Proyecciones y escenarios para los próximos años
- Si las condiciones de precio, salud y producción se mantienen, es probable que el pollo conserve su liderazgo o incluso aumente ligeramente su cuota.
- El cerdo podría seguir ganando participación, especialmente si se logran prácticas que mejoren su percepción sanitaria y nutricional.
- La carne de vacuno podría mantenerse en nichos premium o de alta calidad (cortes especiales, orgánicos, diferenciados) más que aumentar en volumen si los precios siguen siendo altos respecto a otras proteínas.
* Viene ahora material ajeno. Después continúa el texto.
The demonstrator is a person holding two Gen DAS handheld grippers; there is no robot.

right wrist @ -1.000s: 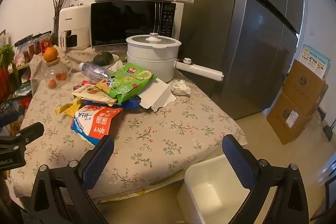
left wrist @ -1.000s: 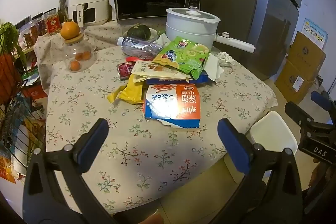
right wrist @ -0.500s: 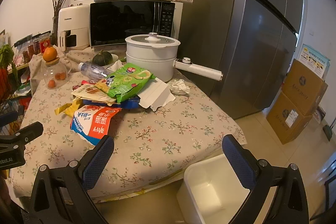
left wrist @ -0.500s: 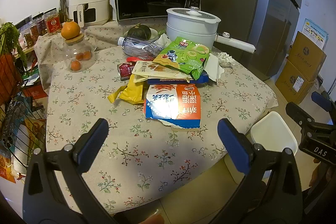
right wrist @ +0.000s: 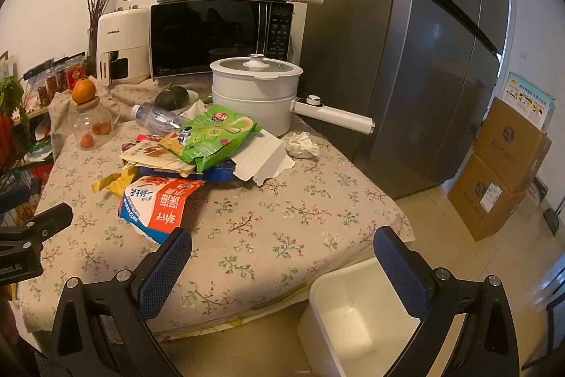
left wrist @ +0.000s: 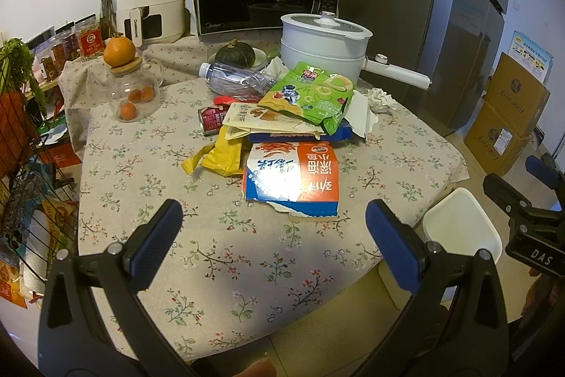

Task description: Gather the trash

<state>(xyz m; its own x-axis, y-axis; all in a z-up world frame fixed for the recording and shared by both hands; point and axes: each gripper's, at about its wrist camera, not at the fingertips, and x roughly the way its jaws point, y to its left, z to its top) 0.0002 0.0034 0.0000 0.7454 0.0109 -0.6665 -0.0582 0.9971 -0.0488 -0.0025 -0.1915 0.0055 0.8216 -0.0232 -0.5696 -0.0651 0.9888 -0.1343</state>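
On the far left of the flowered table point(left wrist: 148, 165) stands a glass jar point(left wrist: 131, 90) with an orange on its lid, not trash by the look of it. Next comes the heap in the middle: a yellow wrapper point(left wrist: 219, 156), a clear bottle point(left wrist: 235, 81) lying on its side at the back, a green snack bag point(left wrist: 310, 96) on top, and nearest the front edge a torn orange-and-blue packet point(left wrist: 293, 175). That packet lies flat, straight ahead of the left gripper point(left wrist: 273, 228), whose fingers are spread wide and hold nothing. Its long side seems to run across the fingers' line, though the lens bends things. The right gripper point(right wrist: 282, 257) is also spread and empty; the packet lies ahead of it and off to its left, so the left hand is probably the nearer. Farther right, a crumpled tissue point(right wrist: 302, 143) sits by the white pot point(right wrist: 256, 90), and the white bin point(right wrist: 356, 317) stands on the floor below the table's right corner.
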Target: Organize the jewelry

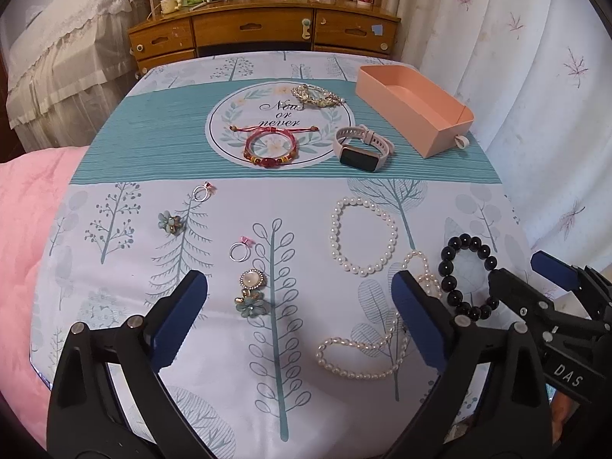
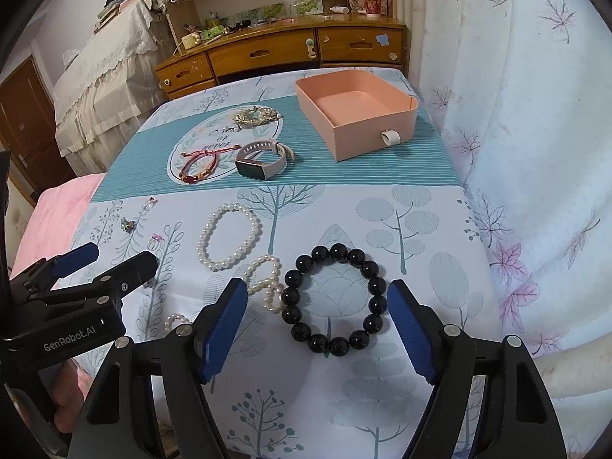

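Observation:
Jewelry lies on a tree-print cloth. A black bead bracelet (image 2: 333, 299) lies flat between the fingers of my open right gripper (image 2: 315, 319); it also shows in the left wrist view (image 1: 468, 281). My open left gripper (image 1: 300, 315) hovers over a flower earring (image 1: 250, 292), with a long pearl necklace (image 1: 376, 338) beside its right finger. A pearl bracelet (image 1: 362, 235), two rings (image 1: 240, 250), a red bracelet (image 1: 271, 147), a smartwatch (image 1: 363, 147) and a gold piece (image 1: 315, 95) lie farther off. The empty pink box (image 2: 355, 111) stands at the far right.
A wooden dresser (image 1: 264, 32) with clutter stands beyond the table. A white curtain (image 2: 516, 114) hangs along the right. Pink bedding (image 1: 23, 229) lies at the left edge. A small blue flower earring (image 1: 170, 222) sits near the left.

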### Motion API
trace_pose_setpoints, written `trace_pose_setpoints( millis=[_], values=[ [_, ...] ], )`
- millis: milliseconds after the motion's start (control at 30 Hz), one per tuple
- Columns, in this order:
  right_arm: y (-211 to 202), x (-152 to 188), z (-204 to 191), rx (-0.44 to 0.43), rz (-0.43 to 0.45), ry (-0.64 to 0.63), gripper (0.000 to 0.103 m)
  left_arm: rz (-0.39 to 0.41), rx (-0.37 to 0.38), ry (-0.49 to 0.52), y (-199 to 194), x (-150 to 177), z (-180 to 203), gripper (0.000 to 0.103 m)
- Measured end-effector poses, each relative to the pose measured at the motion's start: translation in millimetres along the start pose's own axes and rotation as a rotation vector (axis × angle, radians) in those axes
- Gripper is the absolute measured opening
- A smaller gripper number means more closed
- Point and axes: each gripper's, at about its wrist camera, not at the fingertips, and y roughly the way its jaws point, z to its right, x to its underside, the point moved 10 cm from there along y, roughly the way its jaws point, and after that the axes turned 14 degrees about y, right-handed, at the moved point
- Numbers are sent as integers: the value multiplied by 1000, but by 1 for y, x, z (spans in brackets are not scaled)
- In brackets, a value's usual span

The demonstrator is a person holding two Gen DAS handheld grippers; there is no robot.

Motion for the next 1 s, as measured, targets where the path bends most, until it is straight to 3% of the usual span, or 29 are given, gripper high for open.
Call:
trace_pose_setpoints(
  millis=[400,733,1000],
  values=[
    [20,-6,3,13,-57,-26,70,15,20,0,3,-11,-4,95],
    [33,-16,19,111,-101,-117,66,-12,70,-37,13,-16,-18,95],
    [51,-16,33,148,-176,-144,66,36,48,38,10,-26,-31,95]
  ],
)
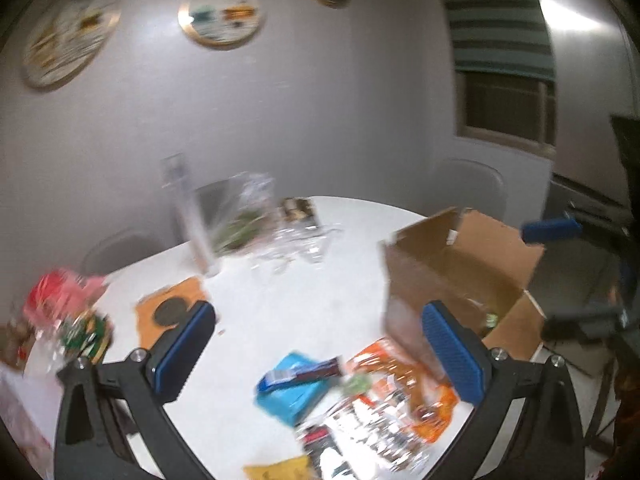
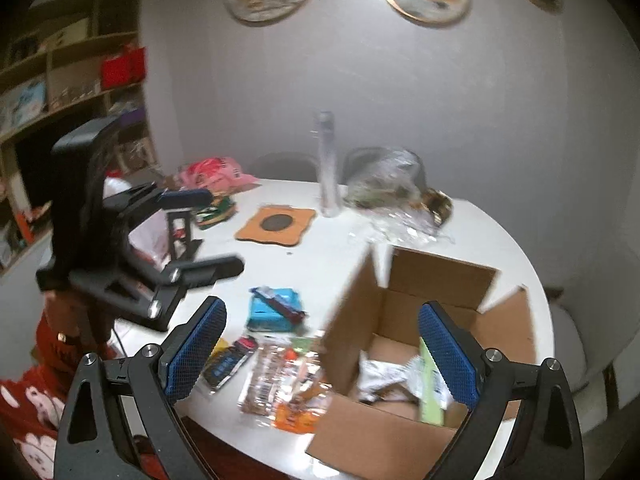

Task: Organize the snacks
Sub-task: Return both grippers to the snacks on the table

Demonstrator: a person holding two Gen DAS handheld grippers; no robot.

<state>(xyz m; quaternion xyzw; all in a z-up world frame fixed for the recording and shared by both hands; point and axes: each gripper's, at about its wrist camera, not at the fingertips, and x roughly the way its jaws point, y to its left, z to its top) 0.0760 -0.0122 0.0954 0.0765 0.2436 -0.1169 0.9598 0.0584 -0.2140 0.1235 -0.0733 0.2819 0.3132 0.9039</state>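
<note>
My open cardboard box (image 2: 404,364) sits at the near right of the white round worktop (image 2: 320,264), flaps up; inside I see a crumpled white wrapper (image 2: 384,372) and a light green packet (image 2: 432,388) leaning on its right wall. Just left of the box lie loose snack packets (image 2: 280,380), with a teal packet (image 2: 272,312) beyond them. My right tongs (image 2: 322,350) stand wide with nothing between them. My left tongs (image 1: 318,346) are wide too, empty, over the snacks. Far off, a clear bag (image 2: 384,184) holds something green.
</note>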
- Alternativas emergentes podrían empezar a restar participación, especialmente si avanzan en aceptación, sabor, costo y conveniencia.
Hacia nuevos desafíos
El 2024 representa un punto de inflexión en el patrón cárnico de Chile: el pollo, por su precio, versatilidad y percepción saludable, lidera el consumo; el cerdo crece con fuerza; y el vacuno, aunque sigue siendo clave culturalmente, enfrenta una competencia creciente. Para los actores de la industria (productores, procesadores, distribuidores, reguladores), esto exige adaptarse: innovar en productos, mejorar eficiencia, reforzar seguridad y sostenibilidad, y anticipar nuevas demandas del consumidor.